» **Work to complete**
Go through the data below. Pull out every line that has the word "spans".

» **Given data**

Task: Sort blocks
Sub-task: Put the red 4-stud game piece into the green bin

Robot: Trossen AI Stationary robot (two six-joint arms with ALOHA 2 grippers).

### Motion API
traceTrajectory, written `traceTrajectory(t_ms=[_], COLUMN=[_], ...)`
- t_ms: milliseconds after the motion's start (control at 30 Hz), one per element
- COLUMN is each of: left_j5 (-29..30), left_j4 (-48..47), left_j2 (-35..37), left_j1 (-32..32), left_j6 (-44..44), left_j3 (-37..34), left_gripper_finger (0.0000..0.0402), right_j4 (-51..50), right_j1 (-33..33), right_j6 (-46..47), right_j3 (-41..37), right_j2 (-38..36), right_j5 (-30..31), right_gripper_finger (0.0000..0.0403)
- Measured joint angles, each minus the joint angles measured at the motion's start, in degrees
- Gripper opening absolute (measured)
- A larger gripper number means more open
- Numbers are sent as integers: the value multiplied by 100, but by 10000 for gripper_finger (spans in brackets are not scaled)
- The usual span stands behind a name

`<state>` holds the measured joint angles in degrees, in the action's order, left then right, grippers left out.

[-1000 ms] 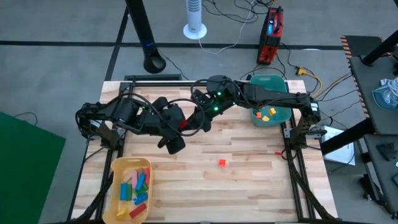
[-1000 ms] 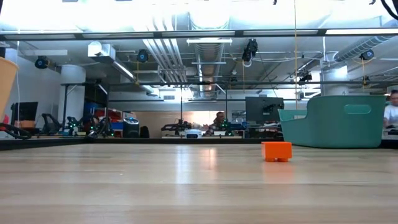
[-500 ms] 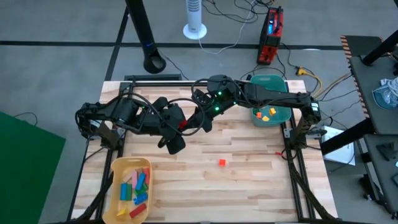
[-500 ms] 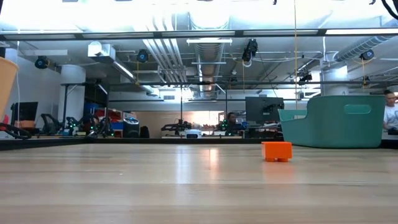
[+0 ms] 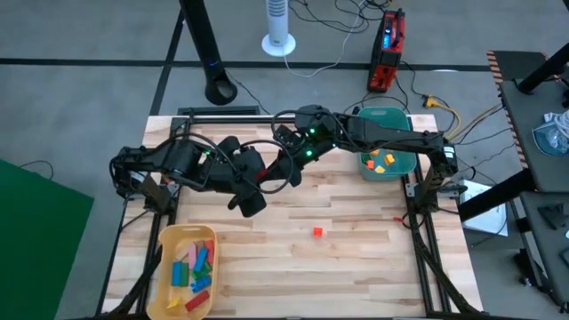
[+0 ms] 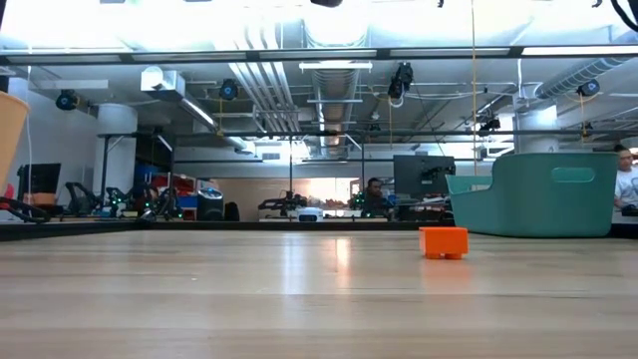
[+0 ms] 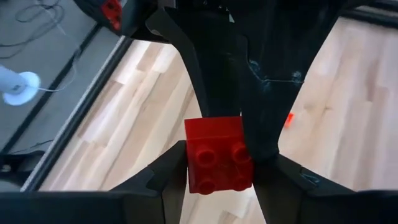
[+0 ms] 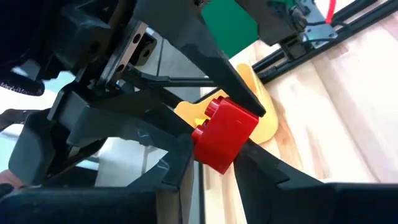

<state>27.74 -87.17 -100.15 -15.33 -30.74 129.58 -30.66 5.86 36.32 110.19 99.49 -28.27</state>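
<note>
A red block (image 5: 264,175) hangs in the air above the table's middle, between both grippers. My left gripper (image 5: 259,179) comes at it from the table's left and my right gripper (image 5: 286,170) from the right, and both are shut on it. The left wrist view shows the block (image 7: 217,152) with its studs toward the camera. An orange block (image 5: 317,232) rests flat on the table nearer the front edge and also shows in the low view (image 6: 444,242). My left gripper (image 7: 217,167) pinches the red block's two opposite sides (image 7: 191,158) between its two fingers, slanting down from the table's left. The block is lifted clear of the table. My right gripper (image 8: 214,160) pinches the same block by its lower sides (image 8: 239,149) between its two fingers, coming nearly level from the table's right. Its fingers (image 7: 267,93) meet the block opposite the left gripper's fingers.
A yellow tray (image 5: 169,244) with several coloured blocks sits at the front left corner. A teal bin (image 5: 391,117) holding a few blocks stands at the far right, and it also shows in the low view (image 6: 543,194). A tiny red piece (image 5: 397,218) lies near the right edge.
</note>
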Motion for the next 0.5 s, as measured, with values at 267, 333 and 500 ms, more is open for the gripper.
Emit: traceTrajectory(t_ms=[267, 333, 500], left_j5=[-74, -190, -261], left_j4=[-85, -86, 138], left_j2=[-10, -10, 1], left_j1=[2, 2, 2], left_j6=[-9, -52, -18], left_j3=[0, 0, 0], left_gripper_finger=[135, 146, 161], right_j4=[-87, -81, -30], right_j1=[40, 40, 38], right_j6=[-12, 10, 7], right_j3=[-3, -7, -9], right_j2=[6, 6, 2], right_j5=[26, 41, 68], right_gripper_finger=[135, 152, 184])
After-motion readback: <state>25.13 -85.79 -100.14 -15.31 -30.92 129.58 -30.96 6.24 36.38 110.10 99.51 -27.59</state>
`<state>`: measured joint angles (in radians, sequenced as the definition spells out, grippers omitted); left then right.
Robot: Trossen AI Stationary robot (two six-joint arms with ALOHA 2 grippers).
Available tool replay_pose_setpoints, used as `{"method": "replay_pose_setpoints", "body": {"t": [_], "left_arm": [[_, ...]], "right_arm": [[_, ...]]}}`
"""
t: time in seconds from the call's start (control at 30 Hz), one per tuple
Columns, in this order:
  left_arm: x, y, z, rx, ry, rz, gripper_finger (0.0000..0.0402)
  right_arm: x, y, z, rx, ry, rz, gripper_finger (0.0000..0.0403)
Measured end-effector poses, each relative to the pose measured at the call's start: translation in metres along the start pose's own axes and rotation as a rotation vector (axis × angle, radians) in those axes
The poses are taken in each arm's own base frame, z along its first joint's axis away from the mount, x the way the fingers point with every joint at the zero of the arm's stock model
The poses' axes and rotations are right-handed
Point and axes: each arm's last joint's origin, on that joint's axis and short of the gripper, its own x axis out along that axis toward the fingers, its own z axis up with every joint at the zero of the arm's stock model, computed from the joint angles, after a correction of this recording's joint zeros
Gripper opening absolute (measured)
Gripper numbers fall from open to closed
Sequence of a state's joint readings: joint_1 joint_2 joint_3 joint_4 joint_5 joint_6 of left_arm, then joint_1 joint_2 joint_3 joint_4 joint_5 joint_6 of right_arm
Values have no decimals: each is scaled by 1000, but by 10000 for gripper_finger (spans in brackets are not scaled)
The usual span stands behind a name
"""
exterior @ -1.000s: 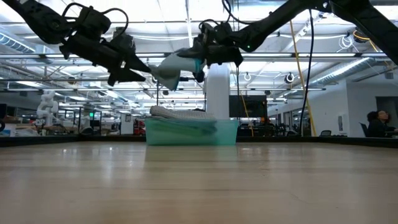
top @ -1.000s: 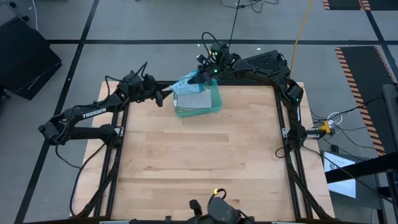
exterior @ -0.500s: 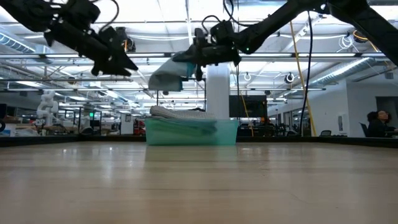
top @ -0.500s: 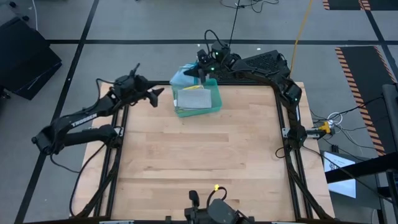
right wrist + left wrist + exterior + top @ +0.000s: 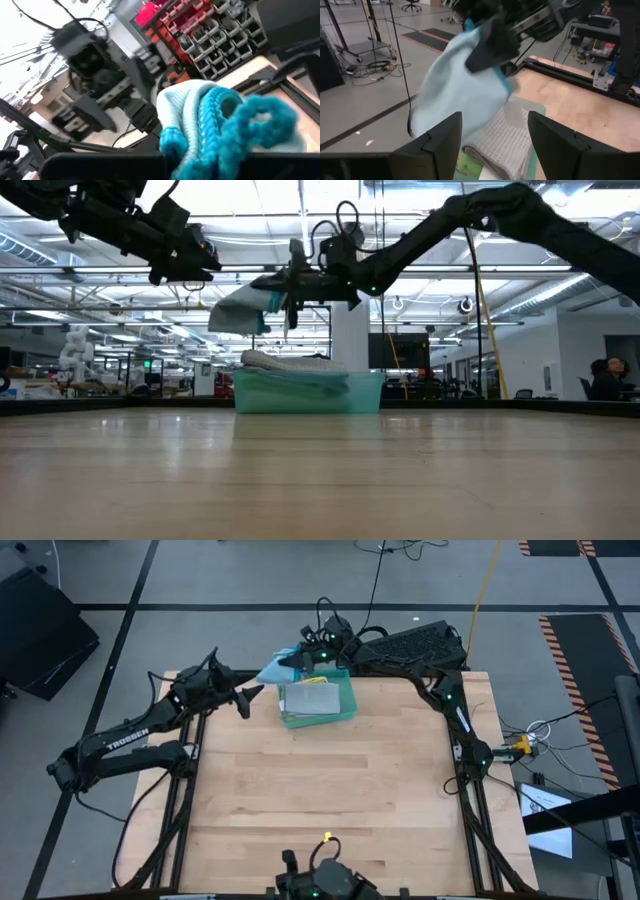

» **Exercise result**
- Numbers are sent as integers: the value multiplied by 100, but by 10000 for gripper_finger (spans in brackets are not scaled)
Values have no decimals: each is scaled by 1000, but by 10000 for gripper_finger (spans in brackets are not scaled)

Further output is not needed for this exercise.